この選択は、大正解といえるだろう。3名掛けのシートを持つクーペで、中央の席に座った友人は、かなり窮屈だったと不満を漏らしていたが。

デュフォーは2オーナー目に当たり、購入したのは10年前だという。「気に入ったクルマを選んでいるだけです。様々なタイプのエンジンを持っていれば、色々な運転体験を味わえますから」。彼のカーコレクションは、更に増えることだろう。
アミルカー・モデルG(1925年式)
フレンチレーシング・ブルーが眩しい1925年式の1台は、エマニュエル・ローリン氏がオーナーのアミルカー・モデルG。3年前に購入したばかりだが、戦前のモデルが激減している近年のトラヴェルセ・ド・パリでは、貴重な存在として注目を集めていた。
「プアマンズ・ブガッティ」と評されることもあるアミルカーは、ヴァンセンヌ城から遠くない場所で製造されていた。スポーツカー・メーカーとして1921年に創業し、充分な成功を収められず、1939年に廃業してしまった。

1.1L直列4気筒エンジンを搭載し、最高出力は27ps。ボディは恐らく、パリのコーチビルダー、デュバル社製と思われる。アクセルペダルが中央の配置へ慣れれば、比較的運転はしやすいそうで、英国への旅行を計画中らしい。
BMW 520(E12型/1981年式)
トラヴェルセ・ド・パリは3回目だという、ミシェル・クルー氏。毎月開かれる地元のカーミーティングにも、1981年式のE12型BMW 5シリーズで参加しているそうだ。ルート変更された今年も、息子とともに素晴らしい時間を過ごせたと振り返る。
「補機ベルトとオイルを交換したばかりです。ザックス社製のダンパーを新調したのは、15年前。
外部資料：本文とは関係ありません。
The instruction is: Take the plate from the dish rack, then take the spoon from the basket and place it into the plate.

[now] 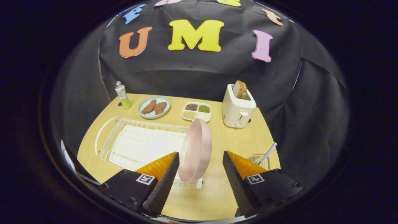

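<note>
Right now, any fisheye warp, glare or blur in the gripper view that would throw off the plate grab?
Gripper view: strong fisheye warp, table edge bows. Pink plate upright in the dish rack, sharp, evenly lit, no glare. The gripper is open, its fingers sharp, either side of the plate. Spoon in the basket beyond the right finger: small, warped, handle readable.

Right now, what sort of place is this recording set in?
Likely a mock kitchen counter in a booth: a dish rack holding a pink plate on edge, and a toaster. The open gripper straddles the plate.
</note>
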`<state>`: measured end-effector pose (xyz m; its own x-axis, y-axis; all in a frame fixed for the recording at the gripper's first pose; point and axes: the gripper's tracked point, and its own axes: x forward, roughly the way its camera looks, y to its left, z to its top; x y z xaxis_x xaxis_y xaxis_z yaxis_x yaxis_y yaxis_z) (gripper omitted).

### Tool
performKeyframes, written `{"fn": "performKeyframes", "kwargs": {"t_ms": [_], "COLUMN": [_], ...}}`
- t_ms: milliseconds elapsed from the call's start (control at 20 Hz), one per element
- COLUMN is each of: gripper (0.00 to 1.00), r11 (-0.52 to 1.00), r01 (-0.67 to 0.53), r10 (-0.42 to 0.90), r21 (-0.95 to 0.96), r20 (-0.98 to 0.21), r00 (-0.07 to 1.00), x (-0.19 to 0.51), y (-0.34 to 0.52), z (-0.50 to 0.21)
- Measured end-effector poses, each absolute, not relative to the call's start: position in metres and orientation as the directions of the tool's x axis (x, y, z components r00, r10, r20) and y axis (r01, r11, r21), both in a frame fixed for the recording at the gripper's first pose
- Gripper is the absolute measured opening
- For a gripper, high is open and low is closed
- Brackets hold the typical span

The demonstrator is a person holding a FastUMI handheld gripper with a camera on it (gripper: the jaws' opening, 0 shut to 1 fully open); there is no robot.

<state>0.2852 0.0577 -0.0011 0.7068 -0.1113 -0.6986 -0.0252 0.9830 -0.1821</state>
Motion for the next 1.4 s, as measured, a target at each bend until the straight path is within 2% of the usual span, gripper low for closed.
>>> {"fn": "performKeyframes", "kwargs": {"t_ms": [150,250,300,350,400,600,800,1050,1300,1400], "gripper": [0.86,0.75,0.66,0.63,0.55,0.39,0.29,0.15,0.12,0.12], "r11": [0.974,0.959,0.954,0.947,0.938,0.9,0.869,0.847,0.781,0.759], "r01": [-0.026,0.016,0.015,0.008,0.003,-0.008,-0.008,0.08,0.218,0.239], "r10": [-0.155,-0.237,-0.254,-0.269,-0.293,-0.383,-0.457,-0.515,-0.618,-0.644], "r21": [-0.223,-0.281,-0.3,-0.32,-0.347,-0.435,-0.495,-0.526,-0.585,-0.606], "r20": [-0.75,-0.774,-0.78,-0.783,-0.786,-0.801,-0.808,-0.774,-0.675,-0.64], "r00": [0.643,0.588,0.571,0.56,0.544,0.461,0.373,0.369,0.403,0.419], "x": [0.302,0.311,0.313,0.318,0.323,0.336,0.343,0.34,0.333,0.326], "y": [0.057,0.047,0.05,0.051,0.051,0.049,0.038,0.046,0.052,0.055], "z": [-0.003,-0.001,0.003,0.004,0.001,-0.007,-0.015,-0.013,0.004,0.009]}}
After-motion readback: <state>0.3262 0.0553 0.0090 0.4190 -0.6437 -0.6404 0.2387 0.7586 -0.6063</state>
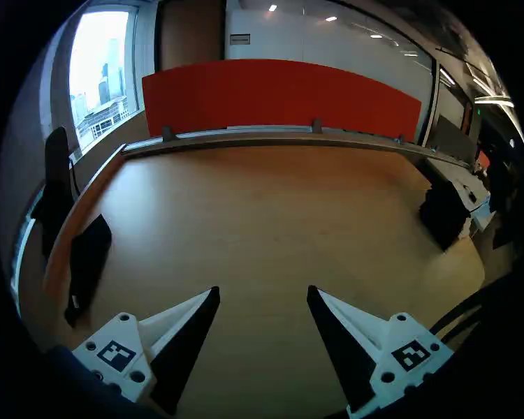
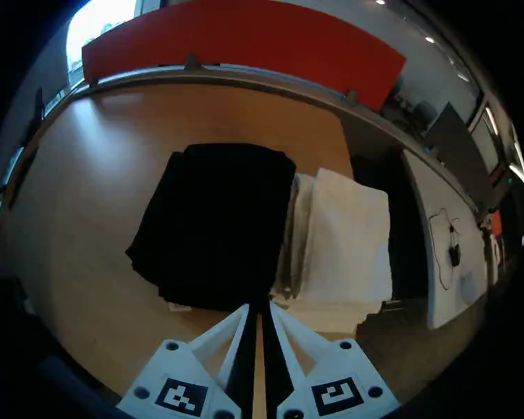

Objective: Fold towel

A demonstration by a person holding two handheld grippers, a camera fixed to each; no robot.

フロントのサスペンションは、急ブレーキ時のジオメトリー変化が大きいんですよ。新車で買って気付いて、それをBMWへ伝えたことがあります」

現在の走行距離は15万km。エンジニアを引退した彼は、オリジナル状態のサルーンを守り続けるつもりだという。
フォルクスワーゲン・シロッコ(1975年式)
トラヴェルセ・ド・パリへ毎年のように参加している、ザビエル・バルト氏。このシロッコは1975年式で、彼が新車で購入した初の愛車。友人のマリウス・サルシェ氏を誘って、今年はクルージングを楽しんだ。
「彼はこのクルマを本当に気に入っていて、手放すなんてないでしょうね」。とサルシェが笑う。高度にオリジナル状態が保たれているが、定期的な整備と軽微な補修だけで、今まで維持しきてきたという。

そんなバルトは、タータンチェック柄のポットや、シロッコが描かれたマグカップなど、様々なグッズを集めてカーライフを楽しんでいる。麦わら帽子を着こなすセンスは、いかにもパリジャンらしい。